## EXERCISE REQUIREMENTS
The complete listing should be restated word for word.

## DATASET CONTENT
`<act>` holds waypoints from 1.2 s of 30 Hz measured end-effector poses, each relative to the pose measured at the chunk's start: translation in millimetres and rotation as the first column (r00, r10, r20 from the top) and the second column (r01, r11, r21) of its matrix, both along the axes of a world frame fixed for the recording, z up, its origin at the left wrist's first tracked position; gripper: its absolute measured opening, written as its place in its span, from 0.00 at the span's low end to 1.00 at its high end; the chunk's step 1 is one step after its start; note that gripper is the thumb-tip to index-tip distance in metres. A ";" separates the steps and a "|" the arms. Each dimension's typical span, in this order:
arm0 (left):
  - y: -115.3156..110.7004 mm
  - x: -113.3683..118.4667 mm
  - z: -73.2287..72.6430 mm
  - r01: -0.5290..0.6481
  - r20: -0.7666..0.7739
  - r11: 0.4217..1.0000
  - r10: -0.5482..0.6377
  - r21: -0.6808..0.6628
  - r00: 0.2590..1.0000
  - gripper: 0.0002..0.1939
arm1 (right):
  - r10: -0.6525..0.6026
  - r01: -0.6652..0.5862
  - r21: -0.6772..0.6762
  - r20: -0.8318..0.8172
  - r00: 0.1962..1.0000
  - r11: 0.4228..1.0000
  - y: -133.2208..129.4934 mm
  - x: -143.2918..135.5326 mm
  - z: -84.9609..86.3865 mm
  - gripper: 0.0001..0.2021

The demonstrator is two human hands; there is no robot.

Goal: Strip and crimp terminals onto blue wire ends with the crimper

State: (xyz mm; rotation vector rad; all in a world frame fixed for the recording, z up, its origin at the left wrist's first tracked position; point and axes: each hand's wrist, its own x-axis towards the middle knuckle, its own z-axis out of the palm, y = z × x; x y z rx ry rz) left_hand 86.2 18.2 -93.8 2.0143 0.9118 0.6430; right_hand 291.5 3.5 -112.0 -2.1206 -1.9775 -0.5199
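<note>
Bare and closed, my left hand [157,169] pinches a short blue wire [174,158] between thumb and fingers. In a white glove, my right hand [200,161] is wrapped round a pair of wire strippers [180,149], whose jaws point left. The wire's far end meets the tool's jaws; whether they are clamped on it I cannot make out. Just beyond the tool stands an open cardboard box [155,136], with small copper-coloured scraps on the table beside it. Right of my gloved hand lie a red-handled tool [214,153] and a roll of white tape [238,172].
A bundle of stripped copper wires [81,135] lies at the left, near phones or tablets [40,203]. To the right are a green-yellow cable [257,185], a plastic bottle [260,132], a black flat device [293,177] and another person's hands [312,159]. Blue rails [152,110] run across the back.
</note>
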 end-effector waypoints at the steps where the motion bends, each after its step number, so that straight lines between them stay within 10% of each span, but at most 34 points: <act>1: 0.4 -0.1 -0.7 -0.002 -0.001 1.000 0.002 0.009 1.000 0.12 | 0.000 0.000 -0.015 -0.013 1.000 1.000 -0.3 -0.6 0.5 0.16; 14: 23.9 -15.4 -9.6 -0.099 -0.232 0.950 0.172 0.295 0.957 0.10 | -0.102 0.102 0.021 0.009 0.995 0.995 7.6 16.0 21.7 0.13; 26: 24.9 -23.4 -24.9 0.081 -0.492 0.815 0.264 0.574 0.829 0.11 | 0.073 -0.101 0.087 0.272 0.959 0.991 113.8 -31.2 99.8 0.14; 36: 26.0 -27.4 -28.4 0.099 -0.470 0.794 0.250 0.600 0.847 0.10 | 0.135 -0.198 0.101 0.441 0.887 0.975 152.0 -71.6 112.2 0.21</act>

## REPLY TO THE EXERCISE
`<act>` holds waypoints from 1.2 s of 30 Hz measured end-effector poses, each relative to the pose measured at the chunk's start: translation in millimetres and rotation as the first column (r00, r10, r20 from the top) and the second column (r01, r11, r21) of its matrix, both along the axes of a world frame fixed for the recording, z up, its origin at the left wrist's first tracked position; gripper: its absolute measured opening, written as its place in its span, from 0.00 at the span's low end to 1.00 at its high end; the chunk's step 1 is one step after its start; note that gripper is the thumb-tip to index-tip distance in metres. A ";" separates the steps and a "|" the arms. Each dimension's typical span, in this order:
arm0 (left):
  - y: -115.3156..110.7004 mm
  - x: -113.3683..118.4667 mm
  - z: -73.2287..72.6430 mm
  - r01: -0.5290..0.6481
  - r20: -0.7666..0.7739
  - r11: 0.4217..1.0000
  - r10: -0.5482..0.6377
  - r21: -0.6808..0.6628
  - r00: 0.2590..1.0000
  - gripper: 0.0002..0.1939
arm1 (right):
  - r10: -0.6525..0.6026
  - r01: -0.6652..0.5862
  - r21: -0.6772..0.6762
  - r20: -0.8318..0.8172
  - r00: 0.1962..1.0000
  - r11: 0.4228..1.0000
  - y: -133.2208..129.4934 mm
  - x: -143.2918..135.5326 mm
  - z: -84.9609..86.3865 mm
  - gripper: 0.0001..0.2021

The demonstrator is two human hands; there is no robot.

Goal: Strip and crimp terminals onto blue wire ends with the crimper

State: (xyz mm; rotation vector rad; all in a world frame fixed for the recording, z up, its origin at the left wrist's first tracked position; point and axes: each hand's wrist, its own x-axis towards the middle knuckle, its own z-axis out of the palm, y = z × x; x y z rx ry rz) left_hand 86.2 18.2 -93.8 2.0143 0.9118 0.6430; right_hand 291.5 3.5 -112.0 -2.1206 -1.9775 -0.5199
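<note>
Bare and closed, my left hand [157,169] pinches a short blue wire [174,158] between thumb and fingers. In a white glove, my right hand [200,161] is wrapped round a pair of wire strippers [180,149], whose jaws point left. The wire's far end meets the tool's jaws; whether they are clamped on it I cannot make out. Just beyond the tool stands an open cardboard box [155,136], with small copper-coloured scraps on the table beside it. Right of my gloved hand lie a red-handled tool [214,153] and a roll of white tape [238,172].
A bundle of stripped copper wires [81,135] lies at the left, near phones or tablets [40,203]. To the right are a green-yellow cable [257,185], a plastic bottle [260,132], a black flat device [293,177] and another person's hands [312,159]. Blue rails [152,110] run across the back.
</note>
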 end-effector waypoints at the steps where the motion bends, each after its step number, so that straight lines between them stay within 10% of each span, but at most 34 points: <act>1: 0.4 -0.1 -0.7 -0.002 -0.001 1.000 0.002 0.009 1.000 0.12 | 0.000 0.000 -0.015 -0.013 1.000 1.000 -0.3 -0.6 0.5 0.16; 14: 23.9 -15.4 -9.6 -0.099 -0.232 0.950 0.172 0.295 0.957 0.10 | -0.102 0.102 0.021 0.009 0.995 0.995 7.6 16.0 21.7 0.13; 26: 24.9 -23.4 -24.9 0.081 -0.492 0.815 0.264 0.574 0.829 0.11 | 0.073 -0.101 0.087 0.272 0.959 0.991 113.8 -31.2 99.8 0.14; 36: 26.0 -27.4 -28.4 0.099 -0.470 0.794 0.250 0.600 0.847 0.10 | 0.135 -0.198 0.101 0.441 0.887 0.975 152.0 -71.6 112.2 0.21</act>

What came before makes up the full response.